The typical homeowner often looks to extension cords as an appropriate answer to their many electrical woes. And why should they not? Extension cords account for the insufficient placement of outlets and come in handy, for instance, when mounting a Television 16 feet away from the closest source of power. Extending the reach of your electrical current across these cords is wonderfully convenient when properly used; however, the extension cords must equally be used cautiously. They can overheat easily, and when used improperly, they epitomize fire hazards.
With close to 3,300 home fires coming from extension cords every year, leading to the demise of close to 50 individuals and harming more than 270, they should be considered short-term solutions and handled with care. There are several safety guidelines for extension cords that you can follow to prevent tragedies and safeguard your home. Extension cords are not primarily plug-and-go tools as most people perceive and treat them. Therefore, if you are using extension cords, below are some safety guidelines to follow to safeguard your workspace or house.
Pick the right extension cord for the job
Using a cord that is undersized for the power requirements (overloading) or using a cord not rated for its intended application or the environment are prevalent blunders. Overloading can lead to overheating, which either carbonizes or melts the cord's insulation creating a shock hazard or fire. Extension cords are appraised in several distinct ways. The first is the cord's intended application. If you want the electrical system in your workplace or home to work effectively, when using external power, you ought to use a cable with the capacity to meet its power demands.

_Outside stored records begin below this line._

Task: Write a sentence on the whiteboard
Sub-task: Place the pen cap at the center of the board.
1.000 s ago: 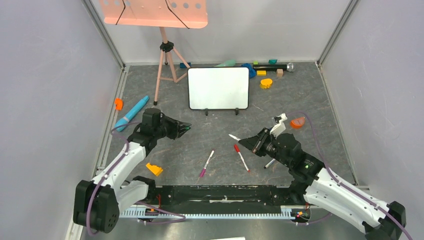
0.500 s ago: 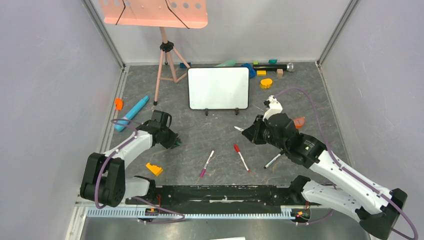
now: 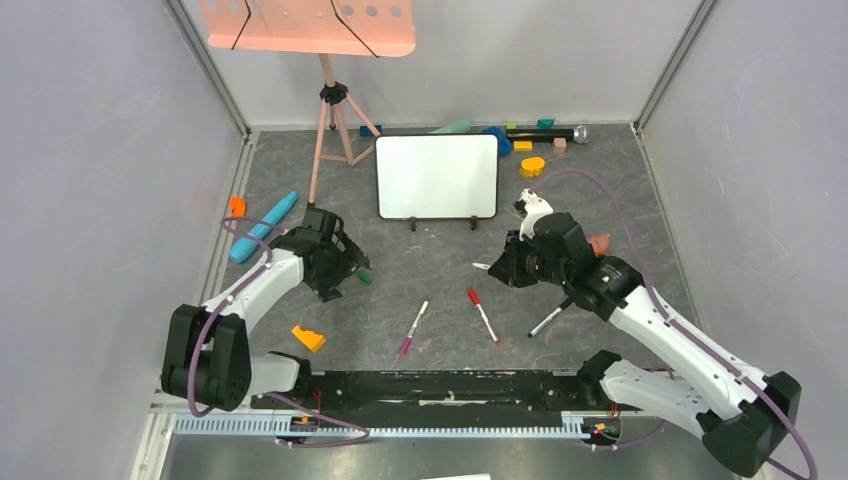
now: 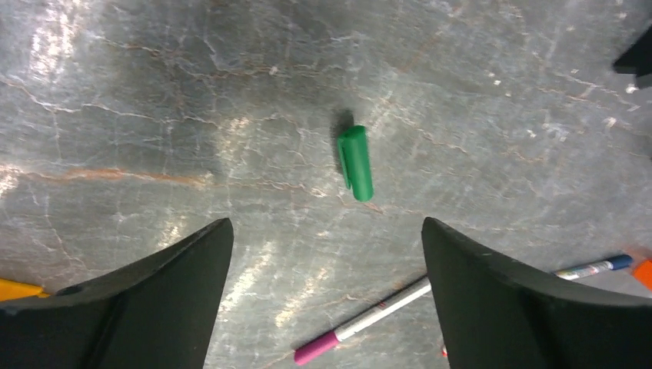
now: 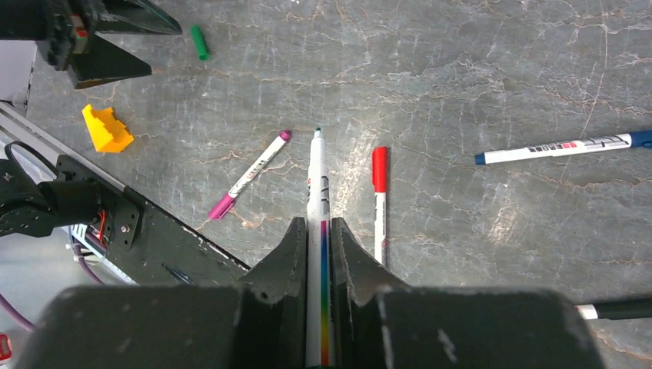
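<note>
Grey marbled table bearing whiteboard, green cap

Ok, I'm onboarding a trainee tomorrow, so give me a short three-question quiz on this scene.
1. True or false: the whiteboard is blank.
2. What does the right tool grip? A) red marker B) uncapped white marker C) pink marker
3. Which tool hovers open over the green cap on the table?
Key: 1 true; 2 B; 3 the left tool.
</note>
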Tool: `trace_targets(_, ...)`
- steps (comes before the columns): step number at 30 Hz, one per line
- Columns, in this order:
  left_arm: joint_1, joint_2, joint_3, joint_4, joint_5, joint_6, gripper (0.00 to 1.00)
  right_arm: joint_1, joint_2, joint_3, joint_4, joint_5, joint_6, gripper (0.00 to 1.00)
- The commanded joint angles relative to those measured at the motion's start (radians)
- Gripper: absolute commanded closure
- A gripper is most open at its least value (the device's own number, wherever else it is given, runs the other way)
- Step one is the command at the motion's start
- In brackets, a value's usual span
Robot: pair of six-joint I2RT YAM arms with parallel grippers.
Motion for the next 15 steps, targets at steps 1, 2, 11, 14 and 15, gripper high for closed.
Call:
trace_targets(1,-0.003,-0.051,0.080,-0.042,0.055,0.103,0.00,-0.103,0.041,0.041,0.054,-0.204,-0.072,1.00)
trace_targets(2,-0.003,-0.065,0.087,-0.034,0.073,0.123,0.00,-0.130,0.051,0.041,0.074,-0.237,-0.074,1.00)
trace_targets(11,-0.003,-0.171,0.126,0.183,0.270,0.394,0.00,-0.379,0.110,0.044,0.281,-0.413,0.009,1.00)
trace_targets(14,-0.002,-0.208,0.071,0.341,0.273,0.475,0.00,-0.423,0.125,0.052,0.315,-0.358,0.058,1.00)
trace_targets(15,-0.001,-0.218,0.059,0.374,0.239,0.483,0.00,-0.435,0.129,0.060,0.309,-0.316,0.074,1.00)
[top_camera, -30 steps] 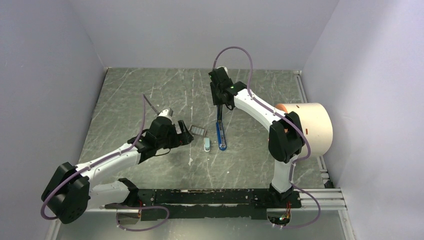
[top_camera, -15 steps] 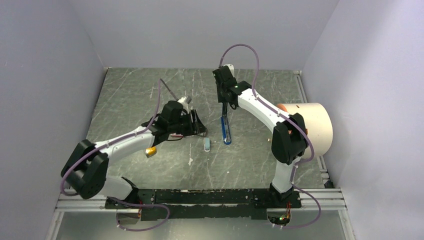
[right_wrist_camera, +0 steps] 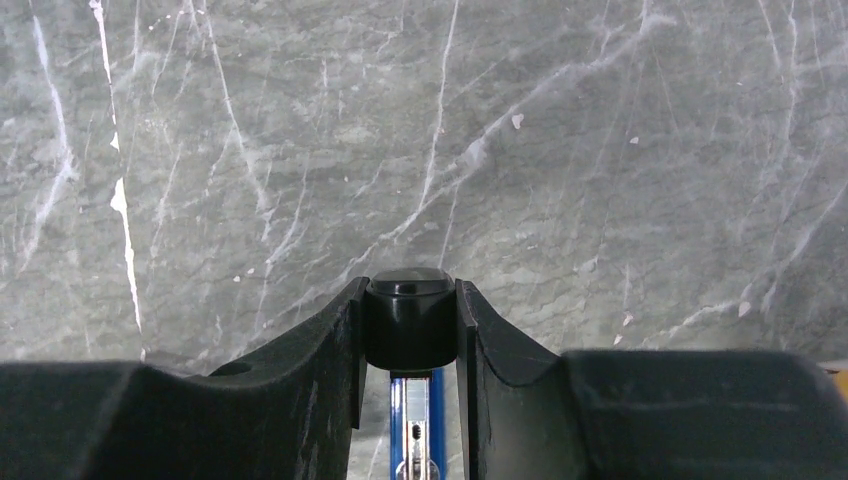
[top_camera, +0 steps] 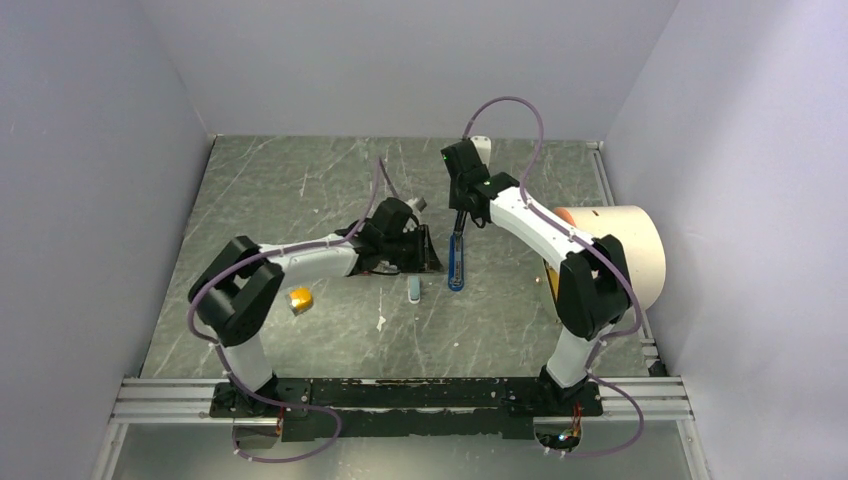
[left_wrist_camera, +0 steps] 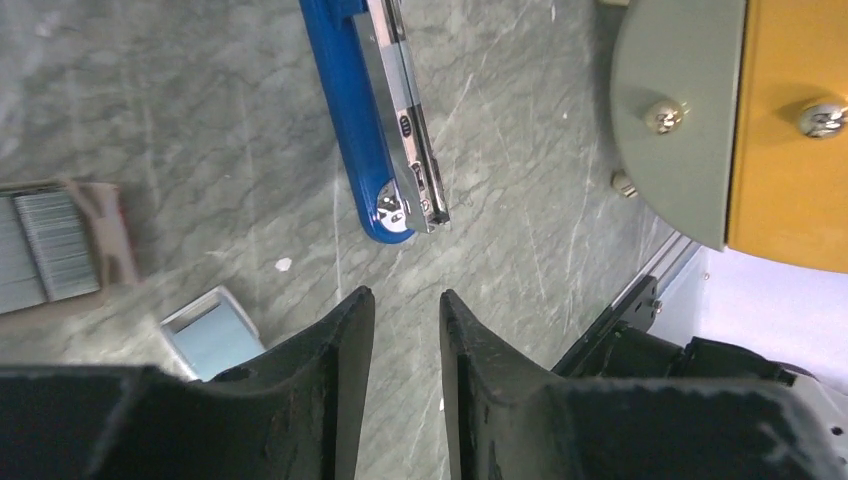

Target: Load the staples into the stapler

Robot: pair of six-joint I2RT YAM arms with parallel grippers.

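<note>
The blue stapler lies on the table with its metal rail exposed. My right gripper is shut on its raised black end, and the blue base shows below between the fingers. The staples are silvery strips in a grey tray at the left edge of the left wrist view. My left gripper hovers just short of the stapler's front tip. Its jaws stand a narrow gap apart with only bare table between them. In the top view my left gripper covers the tray.
A small light-blue box lies in front of the left gripper, also seen in the left wrist view. An orange-yellow block sits near the left arm's elbow. A big cream cylinder stands at the right.
My left arm has swung right and forward towards the stapler, and its jaws have narrowed from wide apart. The right gripper has shifted slightly right with the stapler.
</note>
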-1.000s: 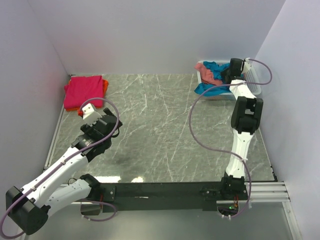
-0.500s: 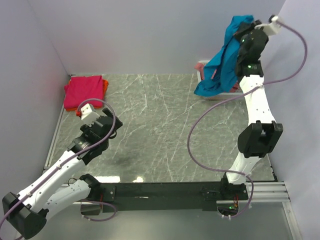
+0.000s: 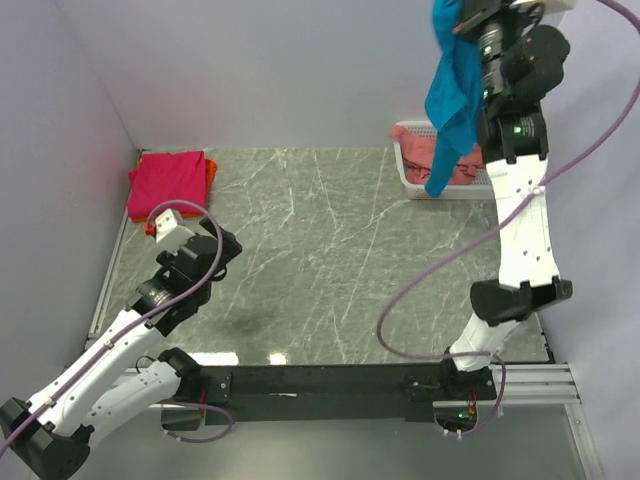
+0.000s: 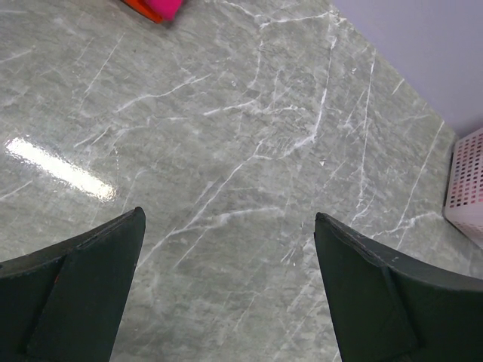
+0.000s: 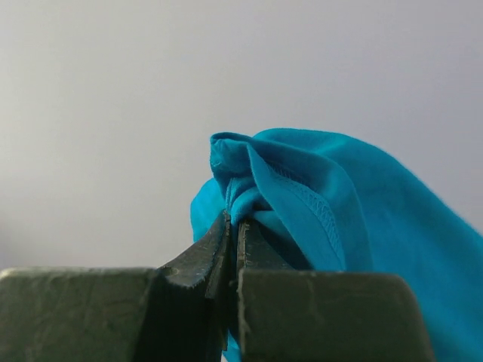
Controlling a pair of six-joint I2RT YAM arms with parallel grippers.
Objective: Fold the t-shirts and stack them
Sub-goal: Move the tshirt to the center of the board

A 30 Amp extension cord can meet the power demands of medium-sized and smaller spaces. Extension cords should be picked based on their amperage and the length of the cord. Using a cord with low amperage for an application demanding higher power will lead to the cord overheating. The extension cord's power carrying capacity is determined by the wire's diameter or the length of the cord. The wire’s diameter and amperage rise with a decrease in the gauge number. When purchasing extension cords, it is equally important to ensure that a nationally known testing laboratory has certified them and carefully go through the manufacturer's guidelines to ensure the cord will meet your demands.
Protect the extension cords and those in contact with them
Extension cord insulation is easily damaged when it is pinched between walls, floors, and furniture or crushed by foot traffic, which exposes the energized wires, causing a fire hazard or shock hazard. The impact of the damage may not be easily seen. If the insulated metal wires are damaged, for instance, when the extension cord is being crushed with a door, it can create a hotspot leading to a fire hazard.
Because of these reasons, the National Electrical Code does not allow extension cords to go through windows, doorways, floors, dropped or suspended ceilings, wall halls, or such openings. Similarly, the insulation of other extension cords close to heating appliances may equally be spoiled, burned, or melted away. Therefore, it is important to ensure the cords are installed properly to avoid these hazards that might pose a threat.
Regularly inspect your extension cords
Since extension cords are used and abused so frequently, they should be visually inspected for damages before they are used as well as when the electrical current changes, such as moving the extension to another outlet or adding a power source. Ensure that the right length and type of cord are utilized for the intended purpose, power requirements, and environment. Inspect the cord ends and outer jackets. If they feel hot or warm, discontinue the cord use immediately. This may signify internal damage or overloading. Internal damage may symbolize that the outer jacket was crushed or pinched, the ends are spoiled, or tape was put over the outermost covering.
Extension cords give a convenient way of delivering power where it is required. These common but valuable appliances are equally subject to misuse and abuse. Abuse and misuse can result in injuries and fires. Cord users are required to pick the proper extension cord and safely use it to avoid these adverse outcomes.
Always practice Electrical Safety
You cannot see, hear or smell electricity; therefore, ensuring you have the appropriate systems put in place to handle this hazardous energy is crucial to your health. Electrical safety is essential because hazards like shock and arc flash can cause accidents if exposed to them. Therefore, removing an extension plug from a socket by pulling the plug alone and not the extension cord. Pulling on the cord can fray or break the internal wires, and once frayed, the cords can lead to an electrical shock or a short circuit fire hazard. It is equally important to avoid overloading an electrical outlet by using or plugging in too many extensions at once. This might overload the outlet and result in fire or an electric shock seepage.
Never Plug two Extension cords Together
Electric extension cords are engineered to carry a particular amount of current over a certain distance of the chord's length. The moment you have two similar extension cords plugged in a series, one after the other, the resistance of the extension cord increases effectively. This may lead to overheating the cord and probable damage to the cord's insulation, leading to electrical shock and fires. The two cords plugged in might become loose and pull apart, causing power loss. There is equally less current supplied to the load in this kind of arrangement, and therefore a mishap that takes place far away from the source may cause the breaker to trip.
Extension cords are a convenient and familiar way of bringing power to electrical appliances. Still, when used without appropriate caution, they might become fire hazards and pose a risk to your safety and that of your family. Without putting the correct safety precautions into use, the use of an electric extension cord can lead to several electrical accidents. If you intend to use an extension cord to extend an outlet or add up to your outdoor lighting, it is crucial to consider the safety guidelines for electrical cords.